Department of Pathology, Feinberg School of Medicine, Northwestern University, Chicago, Illinois.
Department of Pathology, Beaumont Hospital, Royal Oak, Michigan.
J Mol Diagn. 2022 Aug;24(8):924-934. doi: 10.1016/j.jmoldx.2022.04.009. Epub 2022 May 21.
The 2021 WHO Classification of Tumors of the Central Nervous System includes several tumor types and subtypes for which the diagnosis is at least partially reliant on utilization of whole genome methylation profiling. The current approach to array DNA methylation profiling utilizes a reference library of tumor DNA methylation data, and a machine learning-based tumor classifier. This approach was pioneered and popularized by the German Cancer Research Network (DKFZ) and University Hospital Heidelberg. This research group has kindly made their classifier for central nervous system tumors freely available as a research tool via a web-based portal.
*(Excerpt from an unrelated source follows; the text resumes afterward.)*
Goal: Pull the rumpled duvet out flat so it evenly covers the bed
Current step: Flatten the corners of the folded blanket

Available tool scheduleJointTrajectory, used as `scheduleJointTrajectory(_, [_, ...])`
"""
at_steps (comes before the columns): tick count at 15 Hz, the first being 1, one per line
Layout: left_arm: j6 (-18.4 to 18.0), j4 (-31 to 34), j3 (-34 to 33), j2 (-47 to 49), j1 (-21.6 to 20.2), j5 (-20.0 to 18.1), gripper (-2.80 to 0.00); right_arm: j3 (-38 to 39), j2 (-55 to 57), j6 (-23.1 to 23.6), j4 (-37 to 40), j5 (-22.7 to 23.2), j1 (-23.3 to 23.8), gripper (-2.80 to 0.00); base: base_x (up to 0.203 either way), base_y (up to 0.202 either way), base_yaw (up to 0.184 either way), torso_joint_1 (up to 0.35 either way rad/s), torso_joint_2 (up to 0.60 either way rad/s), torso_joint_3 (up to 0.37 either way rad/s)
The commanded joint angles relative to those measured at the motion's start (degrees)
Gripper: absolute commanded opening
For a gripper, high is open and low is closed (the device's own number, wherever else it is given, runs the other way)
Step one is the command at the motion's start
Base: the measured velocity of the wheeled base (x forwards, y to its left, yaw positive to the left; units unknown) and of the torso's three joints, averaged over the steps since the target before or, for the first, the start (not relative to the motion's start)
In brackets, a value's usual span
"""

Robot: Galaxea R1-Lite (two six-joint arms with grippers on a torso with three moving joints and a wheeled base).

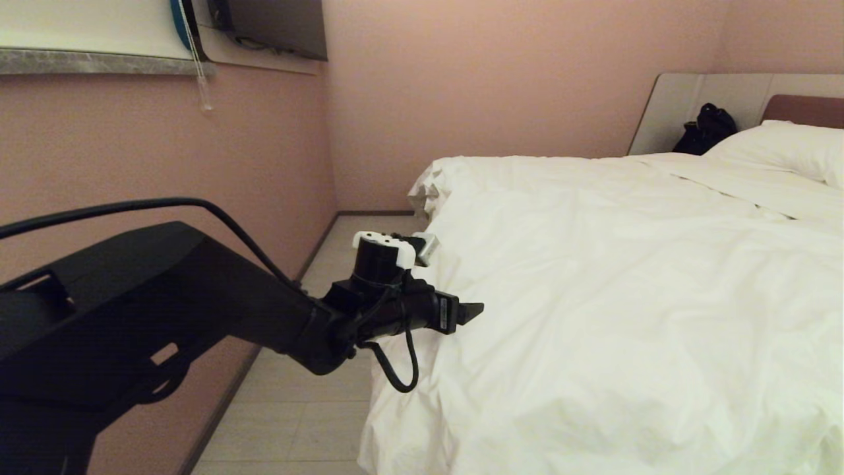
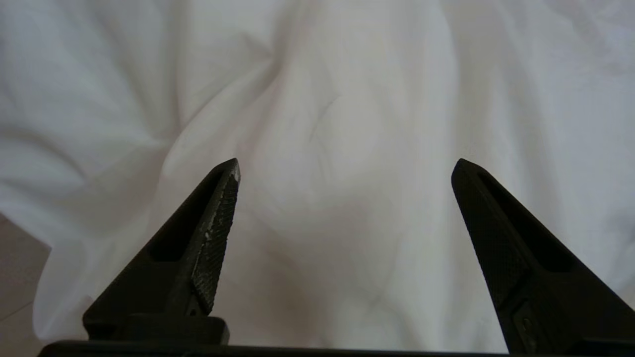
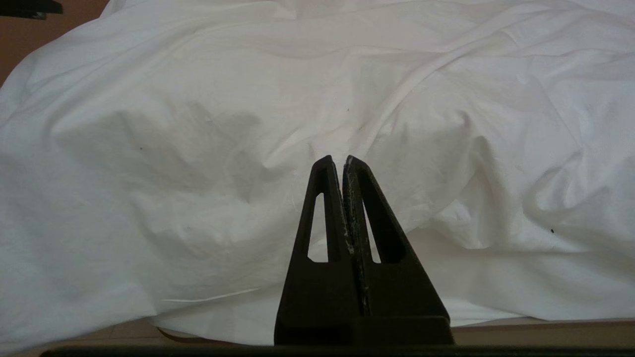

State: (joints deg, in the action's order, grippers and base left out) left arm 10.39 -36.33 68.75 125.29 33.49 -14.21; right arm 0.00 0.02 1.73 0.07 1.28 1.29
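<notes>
Just beyond the left end effector [image 2: 346, 166] lies the duvet [image 2: 347, 99].

Bed [image 1: 801, 109] under wrinkled white duvet [image 1: 626, 284], pillow [image 1: 781, 148] at its head

No legible text, label, brand, number or sign is to be found in any view. A small pale label is carried on the wrist of the left gripper [image 1: 476, 310], at about nine o'clock from the centre of the duvet [image 1: 626, 284], but nothing on it can be read.
</notes>
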Motion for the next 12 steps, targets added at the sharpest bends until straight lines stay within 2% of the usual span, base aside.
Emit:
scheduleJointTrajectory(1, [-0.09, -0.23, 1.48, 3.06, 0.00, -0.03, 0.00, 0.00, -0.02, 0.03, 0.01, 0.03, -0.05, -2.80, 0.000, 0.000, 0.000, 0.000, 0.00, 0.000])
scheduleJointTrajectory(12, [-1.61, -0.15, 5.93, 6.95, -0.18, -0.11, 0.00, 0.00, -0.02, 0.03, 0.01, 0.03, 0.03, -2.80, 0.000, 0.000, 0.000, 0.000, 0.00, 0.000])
However, their classifier is not maintained in a clinical testing environment. Therefore, the Northwestern Medicine (NM) classifier was developed and validated. The NM classifier was validated using the same training and validation data sets as the DKFZ group. Using the DKFZ validation data set, the NM classifier's performance showed high concordance (92%) and comparable accuracy (specificity 94.0% versus 84.9% for DKFZ, sensitivity 88.6% versus 94.7% for DKFZ). Receiver-operator characteristic curves showed areas under the curve of 0.964 versus 0.966 for NM and DKFZ classifiers, respectively. In addition, in-house validation was performed and performance was compared using both classifiers. The NM classifier performed comparably well and is currently offered for clinical testing.
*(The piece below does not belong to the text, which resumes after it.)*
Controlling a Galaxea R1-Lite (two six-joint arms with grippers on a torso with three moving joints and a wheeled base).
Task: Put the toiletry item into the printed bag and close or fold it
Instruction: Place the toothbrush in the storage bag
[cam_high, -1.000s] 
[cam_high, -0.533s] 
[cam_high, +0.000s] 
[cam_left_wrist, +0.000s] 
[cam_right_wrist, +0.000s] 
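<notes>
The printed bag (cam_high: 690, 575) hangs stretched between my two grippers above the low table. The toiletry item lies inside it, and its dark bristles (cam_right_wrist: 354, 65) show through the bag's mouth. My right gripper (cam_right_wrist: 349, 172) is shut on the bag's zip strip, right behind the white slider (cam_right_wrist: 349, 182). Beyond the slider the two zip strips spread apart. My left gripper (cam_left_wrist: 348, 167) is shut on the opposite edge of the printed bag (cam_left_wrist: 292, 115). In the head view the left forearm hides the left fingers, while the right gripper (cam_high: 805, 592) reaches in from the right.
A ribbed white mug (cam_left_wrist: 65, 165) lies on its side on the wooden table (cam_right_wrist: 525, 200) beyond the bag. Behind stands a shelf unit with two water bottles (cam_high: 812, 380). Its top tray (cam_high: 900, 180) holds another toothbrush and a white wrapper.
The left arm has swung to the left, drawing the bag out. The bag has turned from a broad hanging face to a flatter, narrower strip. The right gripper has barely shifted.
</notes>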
2021 年世界卫生组织中枢神经系统肿瘤分类包括几种肿瘤类型和亚型,其诊断至少部分依赖于全基因组甲基化谱分析的应用。目前,用于 DNA 甲基化谱分析的阵列方法利用肿瘤 DNA 甲基化数据的参考库和基于机器学习的肿瘤分类器。这种方法是由德国癌症研究中心(DKFZ)和海德堡大学医院开创并推广的。该研究小组通过基于网络的门户,将其用于中枢神经系统肿瘤的分类器作为研究工具免费提供。然而,他们的分类器未在临床检测环境中维护。因此,开发并验证了西北医学(NM)分类器。NM 分类器使用与 DKFZ 小组相同的训练和验证数据集进行验证。使用 DKFZ 验证数据集,NM 分类器的性能显示出高度一致性(92%)和可比的准确性(特异性:DKFZ 为 94.0%,NM 为 94.7%;敏感性:DKFZ 为 88.6%,NM 为 88.6%)。受试者工作特征曲线显示 NM 分类器和 DKFZ 分类器的曲线下面积分别为 0.964 和 0.966。此外,还进行了内部验证,并使用两个分类器进行了性能比较。NM 分类器的性能相当好,目前可用于临床检测。